• Aim of the exercise: From the entries below, copy exactly the lines from the one that contains "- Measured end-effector" through the one that contains "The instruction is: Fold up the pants", both included, and only those.

• Recorded information:
-- Opening Marker --
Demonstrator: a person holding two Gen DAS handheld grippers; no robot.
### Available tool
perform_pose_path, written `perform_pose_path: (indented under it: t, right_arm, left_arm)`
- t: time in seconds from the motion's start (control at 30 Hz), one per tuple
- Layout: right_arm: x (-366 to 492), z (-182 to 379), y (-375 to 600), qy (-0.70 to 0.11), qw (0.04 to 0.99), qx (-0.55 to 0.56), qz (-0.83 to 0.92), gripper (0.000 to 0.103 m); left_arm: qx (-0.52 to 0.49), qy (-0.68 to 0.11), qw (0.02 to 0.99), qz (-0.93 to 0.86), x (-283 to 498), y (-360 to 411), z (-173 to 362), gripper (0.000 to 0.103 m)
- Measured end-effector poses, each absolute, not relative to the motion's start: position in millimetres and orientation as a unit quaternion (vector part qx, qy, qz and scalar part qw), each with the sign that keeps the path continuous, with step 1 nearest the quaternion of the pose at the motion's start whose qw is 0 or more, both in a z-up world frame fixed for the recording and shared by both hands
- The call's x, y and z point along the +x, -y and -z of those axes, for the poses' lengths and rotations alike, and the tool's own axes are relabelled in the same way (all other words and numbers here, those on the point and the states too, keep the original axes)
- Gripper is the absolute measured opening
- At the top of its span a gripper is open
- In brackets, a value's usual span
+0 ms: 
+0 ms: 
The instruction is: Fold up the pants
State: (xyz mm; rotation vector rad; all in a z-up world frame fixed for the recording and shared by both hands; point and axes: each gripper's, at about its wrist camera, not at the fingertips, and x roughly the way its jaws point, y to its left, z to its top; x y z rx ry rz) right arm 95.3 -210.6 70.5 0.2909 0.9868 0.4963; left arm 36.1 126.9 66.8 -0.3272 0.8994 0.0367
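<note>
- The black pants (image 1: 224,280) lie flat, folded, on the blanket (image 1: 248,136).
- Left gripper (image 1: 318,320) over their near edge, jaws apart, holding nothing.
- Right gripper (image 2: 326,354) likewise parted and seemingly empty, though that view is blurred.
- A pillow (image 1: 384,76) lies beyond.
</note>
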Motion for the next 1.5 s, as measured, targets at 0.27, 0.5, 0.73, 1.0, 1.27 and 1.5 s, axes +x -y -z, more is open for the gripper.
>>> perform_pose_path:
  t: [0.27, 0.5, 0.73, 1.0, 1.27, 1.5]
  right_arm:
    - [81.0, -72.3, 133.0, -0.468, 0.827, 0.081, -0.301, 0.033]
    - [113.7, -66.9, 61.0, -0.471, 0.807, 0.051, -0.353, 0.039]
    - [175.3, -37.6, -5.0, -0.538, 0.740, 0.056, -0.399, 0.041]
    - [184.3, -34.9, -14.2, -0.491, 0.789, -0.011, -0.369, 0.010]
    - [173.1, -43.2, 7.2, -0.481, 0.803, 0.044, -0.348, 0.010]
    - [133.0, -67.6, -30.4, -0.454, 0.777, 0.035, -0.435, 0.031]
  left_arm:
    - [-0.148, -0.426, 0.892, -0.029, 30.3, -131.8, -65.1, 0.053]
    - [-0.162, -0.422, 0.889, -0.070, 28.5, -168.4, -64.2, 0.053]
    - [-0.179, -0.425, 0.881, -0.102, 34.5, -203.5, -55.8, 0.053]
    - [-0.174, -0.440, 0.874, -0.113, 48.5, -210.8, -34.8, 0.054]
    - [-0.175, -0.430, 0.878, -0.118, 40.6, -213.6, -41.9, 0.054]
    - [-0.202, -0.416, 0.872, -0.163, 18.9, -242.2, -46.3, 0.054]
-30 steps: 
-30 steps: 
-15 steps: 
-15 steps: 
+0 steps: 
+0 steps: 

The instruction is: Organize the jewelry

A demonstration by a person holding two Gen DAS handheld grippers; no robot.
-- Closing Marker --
• Response to this task:
- Measured end-effector poses, each absolute, not relative to the motion's start: position in millimetres and orientation as a unit quaternion (vector part qx, qy, qz and scalar part qw), each with the sign that keeps the path continuous, with step 1 nearest the quaternion of the pose at the motion's start whose qw is 0 or more, both in a z-up world frame fixed for the recording and shared by both hands
- The call's x, y and z point along the +x, -y and -z of those axes, for the poses' lengths and rotations alike, and the tool's own axes are relabelled in the same way (all other words and numbers here, those on the point and the states too, keep the original axes)
- Gripper is the absolute measured opening
- At the top of its span a gripper is open
- In brackets, a value's usual span
+0 ms: 
+0 ms: 
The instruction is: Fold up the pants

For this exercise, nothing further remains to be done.